TASK INSTRUCTIONS>
Leaving the pictures aside, restate all of the data exactly.

STORED DATA>
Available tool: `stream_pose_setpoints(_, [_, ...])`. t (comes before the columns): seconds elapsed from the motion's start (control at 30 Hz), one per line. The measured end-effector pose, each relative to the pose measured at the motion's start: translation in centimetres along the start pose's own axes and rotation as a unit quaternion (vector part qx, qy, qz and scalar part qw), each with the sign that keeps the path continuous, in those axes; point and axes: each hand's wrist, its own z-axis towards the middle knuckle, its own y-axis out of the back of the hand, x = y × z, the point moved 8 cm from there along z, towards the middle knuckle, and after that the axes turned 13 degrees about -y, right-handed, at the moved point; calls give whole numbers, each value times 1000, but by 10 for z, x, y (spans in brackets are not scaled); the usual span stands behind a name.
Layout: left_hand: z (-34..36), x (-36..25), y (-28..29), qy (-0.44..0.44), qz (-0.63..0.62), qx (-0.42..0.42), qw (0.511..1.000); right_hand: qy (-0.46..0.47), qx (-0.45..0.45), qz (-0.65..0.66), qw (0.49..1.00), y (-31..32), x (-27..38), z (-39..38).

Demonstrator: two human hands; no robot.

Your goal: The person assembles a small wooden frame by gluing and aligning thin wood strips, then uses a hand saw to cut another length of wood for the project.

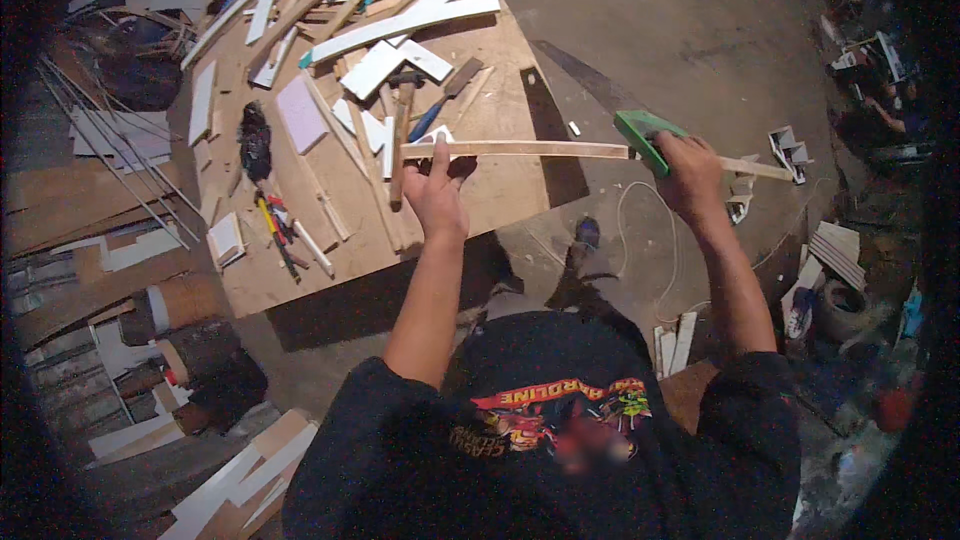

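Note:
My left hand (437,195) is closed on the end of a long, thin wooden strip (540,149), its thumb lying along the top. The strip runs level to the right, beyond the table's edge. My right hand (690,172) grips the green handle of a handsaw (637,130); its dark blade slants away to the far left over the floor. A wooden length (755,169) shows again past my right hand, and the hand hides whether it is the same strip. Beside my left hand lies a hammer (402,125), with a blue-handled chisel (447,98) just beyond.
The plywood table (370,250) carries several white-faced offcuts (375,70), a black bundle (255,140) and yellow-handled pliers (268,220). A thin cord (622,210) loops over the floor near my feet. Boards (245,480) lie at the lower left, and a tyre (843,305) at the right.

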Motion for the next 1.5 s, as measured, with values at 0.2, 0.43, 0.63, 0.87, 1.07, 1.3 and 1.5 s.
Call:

EXERCISE SOLUTION>
Available tool: `stream_pose_setpoints(_, [_, ...])`. t (comes before the columns): seconds elapsed from the motion's start (control at 30 Hz), one per line. The measured end-effector pose, each relative to the pose measured at the motion's start: translation in centimetres along the start pose's own axes and rotation as a unit quaternion (vector part qx, qy, qz and scalar part qw), each with the sign that keeps the path continuous, in those axes; point and axes: each hand's wrist, its own z-axis towards the middle knuckle, its own y-axis out of the back of the hand, x = y × z, the point moved 8 cm from there along z, towards the middle knuckle, and after that the axes turned 13 degrees about -y, right-handed, at the moved point; calls give whole numbers, each value times 1000, but by 10 for z, x, y (spans in brackets are not scaled); the usual span stands behind a name.
Layout: left_hand: z (-34..36), x (-36..25), y (-28..29), qy (-0.44..0.44), qz (-0.63..0.62), qx (-0.42..0.42), qw (0.511..1.000); right_hand: qy (-0.46..0.47), qx (-0.45..0.45), qz (-0.65..0.66), qw (0.49..1.00), y (-31..32), x (-27..38), z (-39..38).

Demonstrator: two human hands; no robot.

Your goal: The person assembles a small wooden frame by gluing and aligning thin wood strips, then uses a hand saw to cut another length of wood for the project.


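Note:
My left hand (437,195) is closed on the end of a long, thin wooden strip (540,149), its thumb lying along the top. The strip runs level to the right, beyond the table's edge. My right hand (690,172) grips the green handle of a handsaw (637,130); its dark blade slants away to the far left over the floor. A wooden length (755,169) shows again past my right hand, and the hand hides whether it is the same strip. Beside my left hand lies a hammer (402,125), with a blue-handled chisel (447,98) just beyond.
The plywood table (370,250) carries several white-faced offcuts (375,70), a black bundle (255,140) and yellow-handled pliers (268,220). A thin cord (622,210) loops over the floor near my feet. Boards (245,480) lie at the lower left, and a tyre (843,305) at the right.
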
Motion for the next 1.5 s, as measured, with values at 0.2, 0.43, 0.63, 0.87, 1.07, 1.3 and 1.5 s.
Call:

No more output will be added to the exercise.